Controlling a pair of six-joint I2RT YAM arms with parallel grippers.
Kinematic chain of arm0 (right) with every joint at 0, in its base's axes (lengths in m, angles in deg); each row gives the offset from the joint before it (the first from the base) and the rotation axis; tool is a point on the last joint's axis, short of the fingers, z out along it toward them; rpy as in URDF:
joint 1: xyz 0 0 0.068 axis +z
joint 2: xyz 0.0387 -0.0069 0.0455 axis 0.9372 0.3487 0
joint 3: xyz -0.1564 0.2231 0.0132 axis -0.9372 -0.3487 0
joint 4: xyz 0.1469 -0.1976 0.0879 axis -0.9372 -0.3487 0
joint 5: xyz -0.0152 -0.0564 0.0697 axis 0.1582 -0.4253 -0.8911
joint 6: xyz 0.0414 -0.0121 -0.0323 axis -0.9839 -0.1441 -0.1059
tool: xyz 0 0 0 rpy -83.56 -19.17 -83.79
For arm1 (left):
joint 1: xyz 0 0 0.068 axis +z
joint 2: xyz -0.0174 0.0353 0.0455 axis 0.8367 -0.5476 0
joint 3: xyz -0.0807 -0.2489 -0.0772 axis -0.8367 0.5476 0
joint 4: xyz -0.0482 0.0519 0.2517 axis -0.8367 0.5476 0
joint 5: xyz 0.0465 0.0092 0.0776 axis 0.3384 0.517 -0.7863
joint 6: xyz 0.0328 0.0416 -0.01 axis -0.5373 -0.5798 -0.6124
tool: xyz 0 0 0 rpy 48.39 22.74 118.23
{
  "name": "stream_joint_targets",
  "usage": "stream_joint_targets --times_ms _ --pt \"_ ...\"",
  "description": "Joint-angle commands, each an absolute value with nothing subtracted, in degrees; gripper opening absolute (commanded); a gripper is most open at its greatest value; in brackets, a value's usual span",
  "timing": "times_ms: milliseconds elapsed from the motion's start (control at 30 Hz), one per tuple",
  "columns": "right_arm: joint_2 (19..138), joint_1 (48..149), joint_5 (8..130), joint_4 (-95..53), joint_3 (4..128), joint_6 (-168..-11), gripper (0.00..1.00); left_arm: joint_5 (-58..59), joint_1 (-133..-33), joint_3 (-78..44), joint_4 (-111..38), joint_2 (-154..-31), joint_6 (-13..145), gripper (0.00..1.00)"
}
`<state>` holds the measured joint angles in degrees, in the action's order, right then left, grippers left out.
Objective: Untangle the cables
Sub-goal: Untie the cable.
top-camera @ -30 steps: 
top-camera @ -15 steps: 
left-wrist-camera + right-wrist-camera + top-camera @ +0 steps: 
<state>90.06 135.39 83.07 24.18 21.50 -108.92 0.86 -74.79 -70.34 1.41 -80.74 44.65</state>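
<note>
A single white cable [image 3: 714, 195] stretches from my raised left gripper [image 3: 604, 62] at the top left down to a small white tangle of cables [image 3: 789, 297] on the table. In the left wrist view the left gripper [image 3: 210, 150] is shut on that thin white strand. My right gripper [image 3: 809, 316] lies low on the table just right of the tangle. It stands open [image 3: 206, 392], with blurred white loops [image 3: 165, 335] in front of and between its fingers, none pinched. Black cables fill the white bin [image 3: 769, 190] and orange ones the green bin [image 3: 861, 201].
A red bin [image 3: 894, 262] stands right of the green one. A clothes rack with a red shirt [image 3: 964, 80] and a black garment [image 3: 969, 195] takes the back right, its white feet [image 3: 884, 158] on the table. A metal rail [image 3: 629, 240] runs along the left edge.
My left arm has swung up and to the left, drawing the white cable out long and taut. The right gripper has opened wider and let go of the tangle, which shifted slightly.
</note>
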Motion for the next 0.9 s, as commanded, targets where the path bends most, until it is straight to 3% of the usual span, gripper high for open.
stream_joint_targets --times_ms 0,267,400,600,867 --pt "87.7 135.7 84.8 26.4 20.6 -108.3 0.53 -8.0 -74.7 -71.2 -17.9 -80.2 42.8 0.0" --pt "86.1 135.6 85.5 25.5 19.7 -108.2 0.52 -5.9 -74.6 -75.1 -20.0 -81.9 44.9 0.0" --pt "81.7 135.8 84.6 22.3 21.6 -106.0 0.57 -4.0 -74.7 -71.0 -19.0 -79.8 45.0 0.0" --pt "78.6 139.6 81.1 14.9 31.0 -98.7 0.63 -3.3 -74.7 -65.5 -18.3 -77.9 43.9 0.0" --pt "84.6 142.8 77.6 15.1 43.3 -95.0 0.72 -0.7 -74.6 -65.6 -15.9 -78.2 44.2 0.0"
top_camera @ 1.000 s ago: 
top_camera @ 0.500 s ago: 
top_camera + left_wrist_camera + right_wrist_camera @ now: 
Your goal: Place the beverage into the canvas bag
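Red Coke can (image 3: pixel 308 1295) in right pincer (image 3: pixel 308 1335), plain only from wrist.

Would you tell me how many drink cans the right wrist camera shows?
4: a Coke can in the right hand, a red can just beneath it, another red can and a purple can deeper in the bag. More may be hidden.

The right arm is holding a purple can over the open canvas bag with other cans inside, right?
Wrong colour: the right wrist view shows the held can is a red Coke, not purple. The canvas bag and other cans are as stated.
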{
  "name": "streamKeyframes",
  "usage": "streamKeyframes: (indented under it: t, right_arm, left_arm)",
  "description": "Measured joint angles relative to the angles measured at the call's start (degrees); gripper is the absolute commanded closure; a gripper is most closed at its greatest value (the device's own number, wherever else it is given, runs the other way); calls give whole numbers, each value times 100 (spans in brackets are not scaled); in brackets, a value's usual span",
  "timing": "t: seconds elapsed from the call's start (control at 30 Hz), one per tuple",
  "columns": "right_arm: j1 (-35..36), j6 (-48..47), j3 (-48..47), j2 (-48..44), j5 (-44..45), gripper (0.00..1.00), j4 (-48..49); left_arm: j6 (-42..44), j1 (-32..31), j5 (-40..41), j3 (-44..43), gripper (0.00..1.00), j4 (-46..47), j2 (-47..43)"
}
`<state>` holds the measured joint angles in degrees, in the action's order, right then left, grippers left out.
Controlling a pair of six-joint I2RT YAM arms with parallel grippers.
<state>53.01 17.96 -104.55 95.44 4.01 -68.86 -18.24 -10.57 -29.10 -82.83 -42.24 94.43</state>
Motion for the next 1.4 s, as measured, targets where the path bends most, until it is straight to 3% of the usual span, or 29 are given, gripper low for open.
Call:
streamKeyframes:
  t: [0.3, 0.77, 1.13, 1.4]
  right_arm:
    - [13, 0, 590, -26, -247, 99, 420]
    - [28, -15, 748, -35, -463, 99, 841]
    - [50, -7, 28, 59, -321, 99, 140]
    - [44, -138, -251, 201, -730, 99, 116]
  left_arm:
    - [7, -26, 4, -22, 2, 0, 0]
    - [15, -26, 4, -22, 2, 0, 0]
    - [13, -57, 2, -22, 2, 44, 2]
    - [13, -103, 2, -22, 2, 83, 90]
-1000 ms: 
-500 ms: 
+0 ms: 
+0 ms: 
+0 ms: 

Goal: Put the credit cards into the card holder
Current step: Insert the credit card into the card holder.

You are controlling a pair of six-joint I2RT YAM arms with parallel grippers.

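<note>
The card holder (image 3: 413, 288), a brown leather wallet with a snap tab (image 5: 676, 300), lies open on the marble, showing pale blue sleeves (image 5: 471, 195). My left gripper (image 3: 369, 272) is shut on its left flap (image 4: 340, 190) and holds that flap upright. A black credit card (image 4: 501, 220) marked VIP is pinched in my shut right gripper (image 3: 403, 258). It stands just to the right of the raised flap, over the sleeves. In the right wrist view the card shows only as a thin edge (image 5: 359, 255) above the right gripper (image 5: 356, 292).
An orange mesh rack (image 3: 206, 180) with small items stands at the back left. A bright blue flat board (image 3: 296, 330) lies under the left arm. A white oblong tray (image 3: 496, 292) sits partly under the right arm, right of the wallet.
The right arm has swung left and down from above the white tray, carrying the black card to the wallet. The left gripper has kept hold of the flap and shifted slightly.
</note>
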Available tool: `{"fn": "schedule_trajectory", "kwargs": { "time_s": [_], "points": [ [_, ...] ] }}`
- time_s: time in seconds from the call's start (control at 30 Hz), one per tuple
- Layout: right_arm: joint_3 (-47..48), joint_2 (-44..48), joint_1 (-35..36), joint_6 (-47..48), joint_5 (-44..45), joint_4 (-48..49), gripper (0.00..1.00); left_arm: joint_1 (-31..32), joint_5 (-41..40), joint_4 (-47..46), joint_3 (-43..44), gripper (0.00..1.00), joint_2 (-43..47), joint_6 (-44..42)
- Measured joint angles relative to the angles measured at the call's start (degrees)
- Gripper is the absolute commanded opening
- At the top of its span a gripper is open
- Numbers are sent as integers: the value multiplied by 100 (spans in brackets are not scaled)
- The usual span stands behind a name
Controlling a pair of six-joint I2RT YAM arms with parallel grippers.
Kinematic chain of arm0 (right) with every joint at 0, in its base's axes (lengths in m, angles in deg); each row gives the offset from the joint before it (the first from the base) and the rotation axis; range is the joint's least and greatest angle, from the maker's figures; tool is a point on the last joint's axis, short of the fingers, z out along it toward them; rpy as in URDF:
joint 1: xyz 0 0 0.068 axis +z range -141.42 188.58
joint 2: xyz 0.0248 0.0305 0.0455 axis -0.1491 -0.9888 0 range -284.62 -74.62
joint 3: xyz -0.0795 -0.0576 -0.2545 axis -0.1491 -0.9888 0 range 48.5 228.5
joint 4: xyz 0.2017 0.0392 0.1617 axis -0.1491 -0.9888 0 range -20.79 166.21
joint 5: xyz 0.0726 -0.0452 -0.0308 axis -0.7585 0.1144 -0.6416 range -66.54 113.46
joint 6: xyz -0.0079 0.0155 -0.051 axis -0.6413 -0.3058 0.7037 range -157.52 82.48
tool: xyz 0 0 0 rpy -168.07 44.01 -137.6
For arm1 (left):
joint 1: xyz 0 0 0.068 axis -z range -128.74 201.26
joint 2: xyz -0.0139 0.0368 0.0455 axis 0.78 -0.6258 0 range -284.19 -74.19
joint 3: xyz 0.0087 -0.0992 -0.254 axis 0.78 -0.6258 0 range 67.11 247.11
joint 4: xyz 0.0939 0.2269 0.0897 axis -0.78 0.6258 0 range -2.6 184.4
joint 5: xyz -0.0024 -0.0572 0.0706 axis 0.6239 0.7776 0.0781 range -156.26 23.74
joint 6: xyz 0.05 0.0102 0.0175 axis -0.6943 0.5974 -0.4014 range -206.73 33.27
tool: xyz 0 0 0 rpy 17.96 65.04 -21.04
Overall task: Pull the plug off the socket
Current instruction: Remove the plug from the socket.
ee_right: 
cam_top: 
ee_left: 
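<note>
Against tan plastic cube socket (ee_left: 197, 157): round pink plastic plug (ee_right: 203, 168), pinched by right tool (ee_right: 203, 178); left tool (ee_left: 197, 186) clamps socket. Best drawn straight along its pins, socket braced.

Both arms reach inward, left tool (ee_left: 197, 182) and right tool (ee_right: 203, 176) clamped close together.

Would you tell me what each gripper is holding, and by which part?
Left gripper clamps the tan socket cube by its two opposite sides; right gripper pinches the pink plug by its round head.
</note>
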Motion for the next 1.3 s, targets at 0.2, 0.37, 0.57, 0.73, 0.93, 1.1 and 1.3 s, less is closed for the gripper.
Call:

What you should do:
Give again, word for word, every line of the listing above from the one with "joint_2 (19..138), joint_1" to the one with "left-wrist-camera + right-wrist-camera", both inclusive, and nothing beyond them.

Solution to this exercise:
  "columns": "right_arm: joint_2 (19..138), joint_1 (48..149), joint_5 (8..130), joint_4 (-95..53), joint_3 (4..128), joint_6 (-168..-11), gripper (0.00..1.00); left_arm: joint_5 (-58..59), joint_1 (-133..-33), joint_3 (-78..44), joint_4 (-111..38), joint_2 (-154..-31), joint_6 (-13..145), gripper (0.00..1.00)"
}
`<state>` holds the measured joint angles in degrees, in the action's order, right then left, grippers left out.
Objective: Untangle the cables
Sub-goal: Untie the cable.
top-camera @ -30 steps: 
top-camera @ -15 steps: 
left-wrist-camera + right-wrist-camera + top-camera @ +0 steps: 

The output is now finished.